The sequence of events in HAP begins with colonization of the oropharynx with pathogens, which can occur within 48 hours of admission. Sources of pathogens include contaminated healthcare devices, the environment, and transfer from other patients or staff. These pathogens must be aspirated from the oropharynx into the lower respiratory tract, and then overwhelm the natural host defense mechanisms. Microaspiration is known to occur in up to 45% of healthy subjects during sleep and can be worsened in postsurgical patients by decreased gag reflex, ineffective coughing, sedation, supine posture, especially during enteral feeds, and routine (rather than selective) use of nasogastric (NG) tubes. The host defenses are also affected in multiple ways by general anesthesia, including mechanical impairment of normal mucociliary transport and interference with function of alveolar inflammatory cells, including polymorphonuclear leukocytes, macrophages, lymphocytes, cytokines, antibodies, and complement.
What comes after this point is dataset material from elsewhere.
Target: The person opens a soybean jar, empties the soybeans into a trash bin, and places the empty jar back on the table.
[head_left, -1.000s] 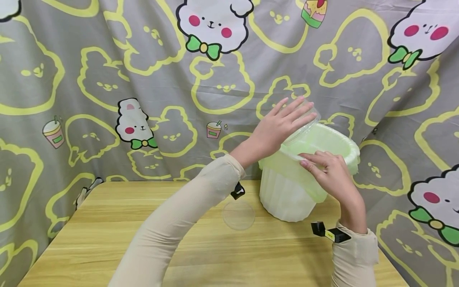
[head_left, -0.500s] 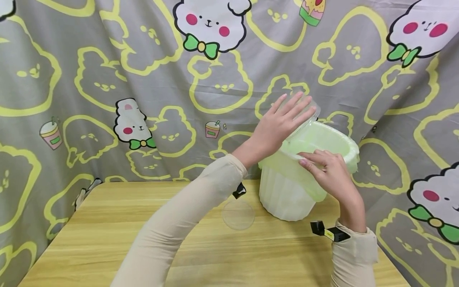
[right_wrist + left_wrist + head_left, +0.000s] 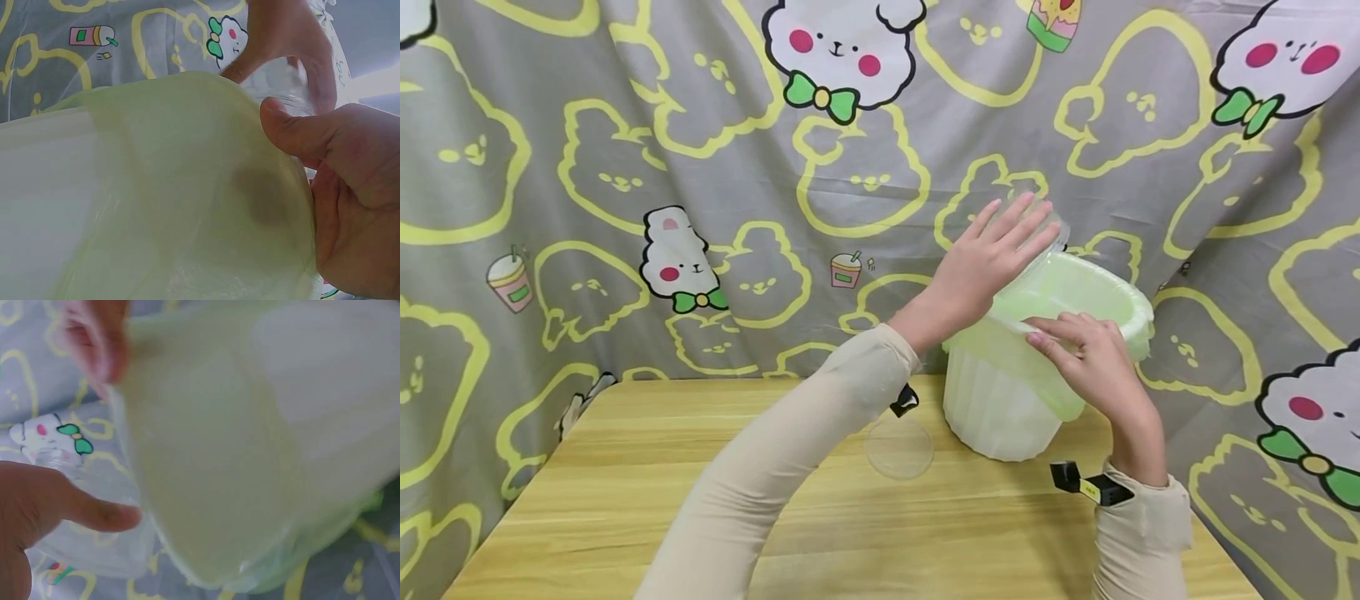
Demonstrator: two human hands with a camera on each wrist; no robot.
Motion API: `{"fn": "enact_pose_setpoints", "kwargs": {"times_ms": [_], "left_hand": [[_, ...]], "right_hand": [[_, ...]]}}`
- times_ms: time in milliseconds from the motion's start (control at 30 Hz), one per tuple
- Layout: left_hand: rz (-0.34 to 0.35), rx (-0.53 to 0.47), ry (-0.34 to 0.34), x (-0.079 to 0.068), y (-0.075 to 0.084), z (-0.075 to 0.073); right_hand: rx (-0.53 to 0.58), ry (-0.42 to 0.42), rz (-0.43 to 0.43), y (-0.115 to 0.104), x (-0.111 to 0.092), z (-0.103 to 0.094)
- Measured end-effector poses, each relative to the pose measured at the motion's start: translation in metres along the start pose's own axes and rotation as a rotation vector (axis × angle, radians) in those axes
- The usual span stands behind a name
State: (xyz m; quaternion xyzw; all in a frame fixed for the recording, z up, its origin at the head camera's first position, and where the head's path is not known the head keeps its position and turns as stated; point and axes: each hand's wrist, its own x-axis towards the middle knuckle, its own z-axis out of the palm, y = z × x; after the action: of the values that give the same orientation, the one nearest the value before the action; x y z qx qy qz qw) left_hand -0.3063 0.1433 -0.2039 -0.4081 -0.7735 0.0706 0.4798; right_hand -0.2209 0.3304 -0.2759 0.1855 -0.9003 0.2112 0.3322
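A white ribbed trash can (image 3: 996,408), lined with a pale green bag (image 3: 1045,379) folded over its rim, stands upright at the back right of the table. Across its opening my left hand (image 3: 981,267) holds a clear plastic container (image 3: 94,544), tipped over on its side. The fingers lie spread along one side of it, with the thumb on the other. What the container holds cannot be made out. At the near rim my right hand (image 3: 1090,358) pinches the bagged edge, thumb outside and fingers inside.
On the wooden table (image 3: 625,500) a clear round disc (image 3: 900,448), like a lid, lies flat left of the can. A patterned grey curtain (image 3: 737,183) hangs close behind. Each wrist wears a small black camera (image 3: 1090,487).
The container and left hand have shifted and tipped slightly over the can. My right hand keeps its pinch on the rim, and the disc lies where it was.
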Motion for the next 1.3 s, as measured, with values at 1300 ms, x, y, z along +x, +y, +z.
{"fn": "enact_pose_setpoints", "kwargs": {"times_ms": [1300], "left_hand": [[-0.414,-0.469,0.007,-0.055,-0.040,-0.025]], "right_hand": [[-0.009,0.016,-0.008,-0.003,-0.003,-0.001]]}}
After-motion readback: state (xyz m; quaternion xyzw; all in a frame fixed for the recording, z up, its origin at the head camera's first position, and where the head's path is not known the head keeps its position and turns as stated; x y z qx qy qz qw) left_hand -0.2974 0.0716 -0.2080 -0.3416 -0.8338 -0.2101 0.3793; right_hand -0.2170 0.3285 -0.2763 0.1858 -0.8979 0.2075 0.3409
The microbiology of early-onset HAP without MDR risk factors tends to mirror community-acquired pneumonia and includes Streptococcus pneumoniae, Haemophilus influenzae, methicillin-sensitive Staphylococcus aureus, and antibiotic-sensitive Enterobacteriaceae (Table 56-2). Pathogens in late-onset HAP or the presence of MDR risk factors also include methicillin-resistant S. aureus (MRSA), Pseudomonas aeruginosa, extended-spectrum beta-lactamase (ESBL) -producing Klebsiella, and Acinetobacter baumannii (Table 56-3).